When the laptops bite back
19 August 2008
The criminal fraternity is getting more tech-savvy, pinching laptops and digital cameras, but the good guys are still one step ahead.

Petty crooks, are by definition, a bit thick, or they wouldn’t be in that line of work. The days when a thief used his library card to slide open a locked door, snapping it in two and leaving the part with his name and address inside the building he robbed, seem comically quaint now.
Instead of having a ghost in the machine, today’s consumer items have spying methods to track down the baddies.
There have been some interesting news stories in the US recently, where electronics is biting back at the bad guys. First, there is the story of the online detective, who found a laptop thief by accessing a stolen MacBook remotely to track him down and even photograph him.
The Mercury News reported that Joey Carenza III was able to access a client’s stolen laptop and change passwords on accounts to block access. At the same time, he monitored the thief’s online activity to garner information. The thief used the same mother’s maiden name as passwords to sign up to different sites and entered all sorts of personal details on an online dating site form – dohhh! Although he had a lot of written detail, Carenza wanted more. He activated the laptop’s camera and the felon merrily took lots of pictures of himself, some so clear that his tattoos were legible. Passing on the information about the man who was using the stolen laptop and an IP address helped the police locate the suspect to within 150m. Sure enough, the MacBook, along with a collection of other laptops, desktop PCs, digital cameras, iPods, an iPhone and a police scanner were found in a shed, using an unsecured wireless network. A man was also found in the shed and was charged with possession of stolen goods.
Then there is the tale of digital equipment shopping thieves – do digital cameras and mobile phones sense when they are snatched away from their owners?! No, unromantically, it is technology, and sometimes happy coincidences that ensure justice.
Cameras really are the all-seeing eye. The Eye-Fi is a 2GByte SD memory card for digital cameras that was intended to be a service for all photographers, automatically uploading images to a home computer or online photo sharing service, via a wireless network. No need to faff around with USB cables from camera to computer. It goes one step beyond time and date-stamping images, it can geotag them! It automatically records where you are when you take the picture, so that when the photos are uploaded to a computer, it shows the city and state where the photo was taken. Clicking on a street map or aerial photo pinpoints where the photographer was standing when everyone said “cheese”.

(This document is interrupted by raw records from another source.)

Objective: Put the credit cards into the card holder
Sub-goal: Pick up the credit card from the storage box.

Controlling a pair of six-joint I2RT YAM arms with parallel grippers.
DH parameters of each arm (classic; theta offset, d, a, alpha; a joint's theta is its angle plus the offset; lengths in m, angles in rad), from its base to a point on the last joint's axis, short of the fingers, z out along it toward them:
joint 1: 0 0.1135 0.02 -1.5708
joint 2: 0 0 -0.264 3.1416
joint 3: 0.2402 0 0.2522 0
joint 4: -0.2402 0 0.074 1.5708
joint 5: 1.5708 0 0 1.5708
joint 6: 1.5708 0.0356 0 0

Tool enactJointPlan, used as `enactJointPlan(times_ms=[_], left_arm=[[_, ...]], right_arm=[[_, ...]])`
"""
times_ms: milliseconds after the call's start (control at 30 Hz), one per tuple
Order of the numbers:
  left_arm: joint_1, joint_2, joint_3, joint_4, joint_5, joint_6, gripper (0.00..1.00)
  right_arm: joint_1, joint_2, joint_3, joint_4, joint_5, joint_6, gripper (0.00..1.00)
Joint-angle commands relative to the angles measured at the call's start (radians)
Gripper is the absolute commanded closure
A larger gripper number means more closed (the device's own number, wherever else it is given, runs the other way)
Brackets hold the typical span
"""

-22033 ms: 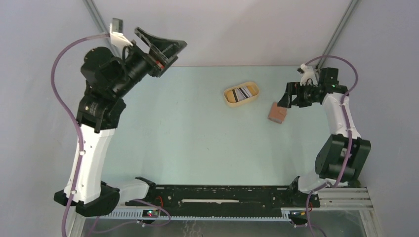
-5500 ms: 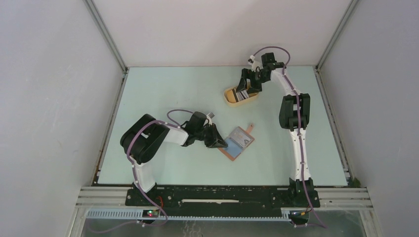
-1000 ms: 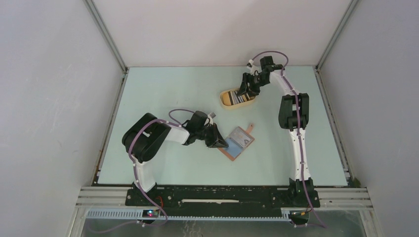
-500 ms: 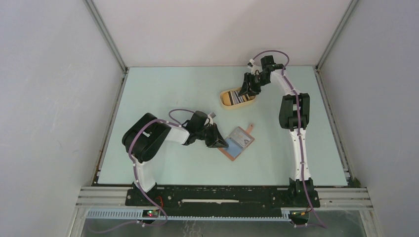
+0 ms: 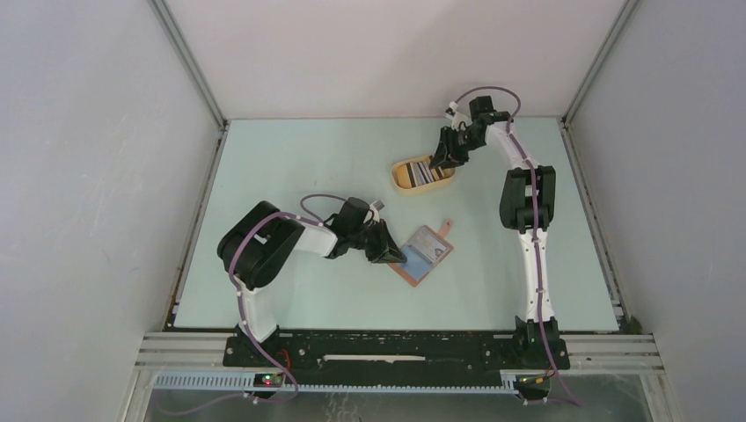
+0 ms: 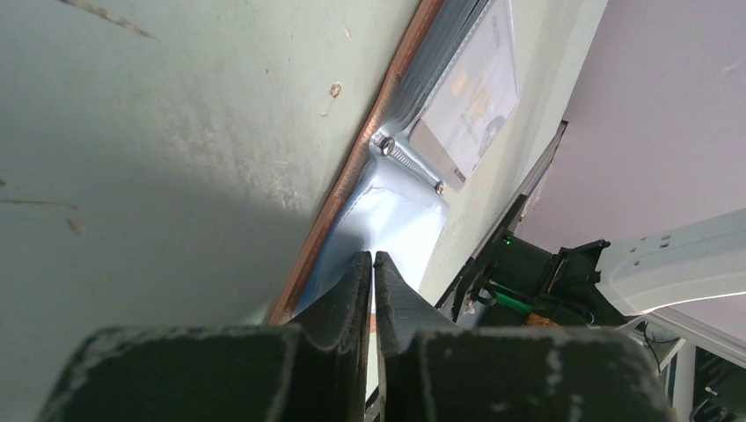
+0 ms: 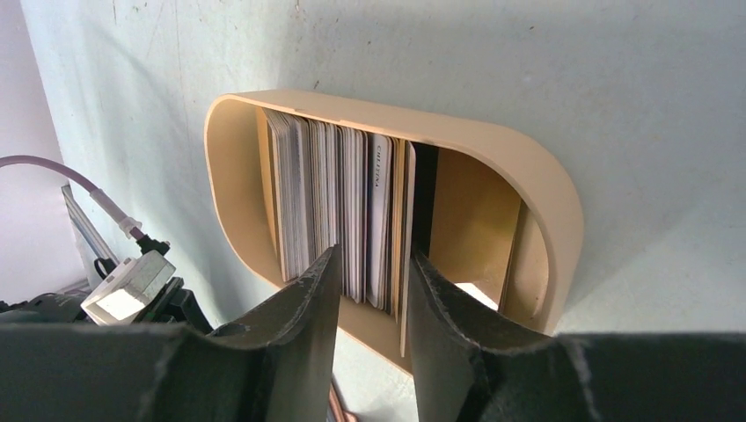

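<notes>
On the pale green tabletop (image 5: 290, 176), the small reddish-brown folding card holder (image 5: 422, 257) lies open and flat, a little right of the middle. Its snap tab (image 5: 447, 229) points toward the far right. Inside it, a pale printed card sits behind a clear window.

The left arm is folded low across the table. The left gripper (image 5: 393, 256) reaches to the near left edge of the open card holder. In the left wrist view its two black fingers (image 6: 352, 299) are pressed together with only a hairline between them. Their tips rest on the pale clear sleeve of the card holder (image 6: 400, 220), just beside its brown border. I cannot tell whether anything is pinched between them.

Far from this, toward the far right of the table, stands the yellow oval plastic tray (image 5: 403, 180). The thin credit cards (image 5: 420, 170) stand on edge in it, packed side by side: white, grey, striped and one dark. The right arm stretches out to the tray, with the right gripper (image 5: 437, 162) pointing down into it.

In the right wrist view the right gripper (image 7: 374, 257) is partly open and straddles a few of the credit cards (image 7: 352, 202) near the middle of the pack. I cannot tell whether the fingers (image 7: 308, 299) press on the cards. The tray's rim (image 7: 545, 202) curves round on the right, and that end holds no cards.
</notes>
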Motion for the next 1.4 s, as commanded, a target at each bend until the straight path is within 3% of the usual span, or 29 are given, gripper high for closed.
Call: enactJointPlan(times_ms=[0,400,967,1367], left_arm=[[-0.004,0.030,0.001,-0.048,-0.040,0.041,0.90],[-0.004,0.031,0.004,-0.048,-0.035,0.041,0.91],[-0.003,0.038,0.012,-0.049,-0.029,0.047,0.91],[-0.003,0.038,0.011,-0.051,-0.030,0.071,0.91]], right_arm=[[-0.003,-0.076,0.025,-0.003,-0.001,-0.018,0.62],[-0.007,-0.098,0.022,-0.005,0.029,-0.044,1.00],[-0.040,-0.312,-0.131,0.034,0.053,-0.111,1.00],[-0.044,-0.723,-0.710,0.048,-0.333,-0.318,1.00]])
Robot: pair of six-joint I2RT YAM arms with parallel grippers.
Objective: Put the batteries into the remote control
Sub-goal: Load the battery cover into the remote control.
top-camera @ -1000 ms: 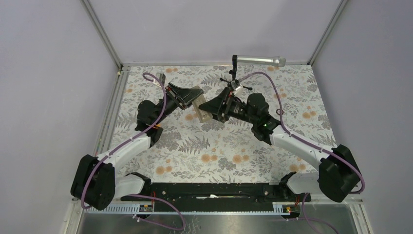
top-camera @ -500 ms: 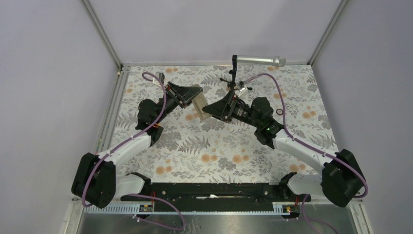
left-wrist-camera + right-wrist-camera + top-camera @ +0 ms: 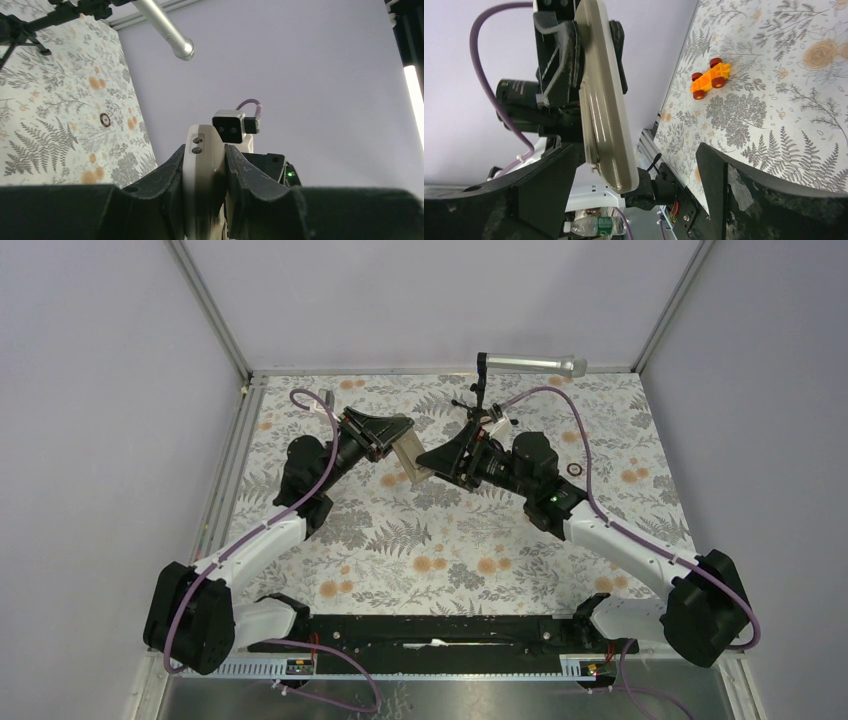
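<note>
From where I stand the remote control (image 3: 604, 100) is off the table (image 3: 450, 540), raised in mid-air near the far middle and pinched by its flat faces in the left gripper (image 3: 204, 165); it seems to be held on edge so that one broad side faces the other arm, which I take as presenting the handset for loading; the right gripper (image 3: 636, 165) hangs just beside it with its black fingers spread wide and nothing between the pads that I can make out; whether a finger touches the casing I cannot tell; the batteries I cannot find in any view, so the loading looks not yet done; the remote is a slim cream-white plastic slab with rounded corners and a smooth, slightly glossy face; behind it a silver metal microphone (image 3: 530, 363) lies across a black stand; a small orange toy car (image 3: 709, 80) with red wheels sits on the fern-printed cloth.
</note>
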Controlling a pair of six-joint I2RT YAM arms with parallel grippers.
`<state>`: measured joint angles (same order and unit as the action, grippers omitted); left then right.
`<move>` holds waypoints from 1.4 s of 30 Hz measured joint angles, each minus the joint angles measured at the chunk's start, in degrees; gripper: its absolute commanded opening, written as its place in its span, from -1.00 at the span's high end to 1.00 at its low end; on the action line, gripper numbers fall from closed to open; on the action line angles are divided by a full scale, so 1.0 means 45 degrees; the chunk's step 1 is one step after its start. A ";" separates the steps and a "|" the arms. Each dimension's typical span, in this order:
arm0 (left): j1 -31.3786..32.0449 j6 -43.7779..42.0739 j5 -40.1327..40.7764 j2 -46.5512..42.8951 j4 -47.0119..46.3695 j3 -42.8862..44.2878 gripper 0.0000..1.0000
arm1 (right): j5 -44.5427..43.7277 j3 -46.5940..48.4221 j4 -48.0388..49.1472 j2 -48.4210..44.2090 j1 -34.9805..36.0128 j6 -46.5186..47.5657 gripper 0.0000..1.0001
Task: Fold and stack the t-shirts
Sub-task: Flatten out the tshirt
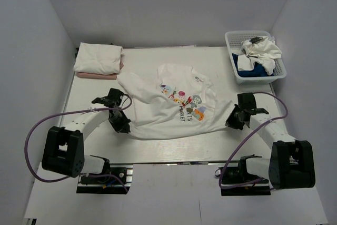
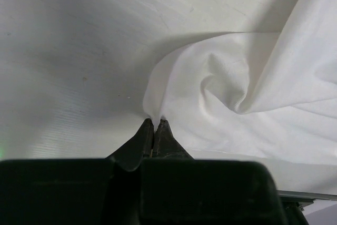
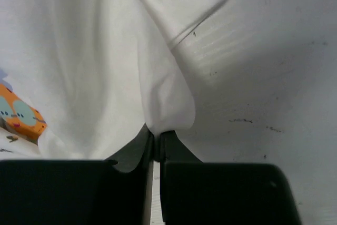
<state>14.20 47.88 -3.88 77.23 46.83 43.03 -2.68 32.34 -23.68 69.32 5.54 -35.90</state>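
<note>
I count 2 folded t-shirts (image 1: pixel 99 59) stacked at the far left corner, white over pale pink. The printed t-shirt (image 1: pixel 179 104) lies spread mid-worktop (image 1: pixel 174 151), not yet folded. My left tool (image 1: pixel 125 128) is pinched tight on its near left hem, and my right tool (image 1: pixel 232 122) is nipped onto its near right corner. Crumpled clothes (image 1: pixel 259 51) wait in the basket (image 1: pixel 258 79) (far right). The worktop is pale and scuffed, boxed in by plain grey-white walls (image 1: pixel 31 51).

White table (image 1: pixel 210 59): printed t-shirt (image 1: pixel 174 106) spread flat at centre; folded t-shirts (image 1: pixel 99 60) at ten o'clock; white basket (image 1: pixel 230 44) at two o'clock.
</note>
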 measured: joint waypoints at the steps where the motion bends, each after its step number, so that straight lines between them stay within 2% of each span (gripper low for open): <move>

The postage-stamp sized memory card uses WPS or Wi-Fi positioning system for a ‘locate me’ feature, which is also used in the original iPhone. WPS picks up the signals from criss-crossing Wi-Fi signals. There are 70million Wi-Fi basestations in operation, each with beacon signals that can be picked up by a laptop from 1,500m away, although that is not close enough for it to get onto the internet, it is enough for WPS to correlate the signals and their directions to work out its own location. So far, Skyhook has concentrated on North America, but is moving into Europe and Asia to measure Wi-Fi signals ‘leaking’ out of homes, shops and offices to catalogue over 50million hot spots’ longitude and latitude.
In a recent news story, two thieves pinched two cameras from a family on holiday and, of course, took pictures of themselves with their haul. Unfortunately for them, they passed an unsecured network which matched the camera owners’ home network, prompting Eye-Fi to send not just holiday photos but the pictures the criminals took of themselves, back to the owner’s home PC. Busted!
There are other tales of thickos who steal a mobile phone, which they use to send photos and text messages, forgetting that a mobile service provider can automatically back up the data on remote computers, leaving a data and pictorial trail of where the phone, and so therefore, the thief, are.
Some users upload software to PDAs that can be activated to gather information when a new SIM card is installed. This information can then be sent to the rightful owner’s email address. The same software, GadgetTrak, can be used to instruct an Apple computer’s camera to video the thief and send the video to the owner. Talk about you’ve been framed!
So the moral of this week’s WATCaroline is: use secured networks; lock mobile devices’ keypads if possible when not in use, and back-up all data. Although the most important lesson is, if you are going to steal something, make sure you are more intelligent than the goods!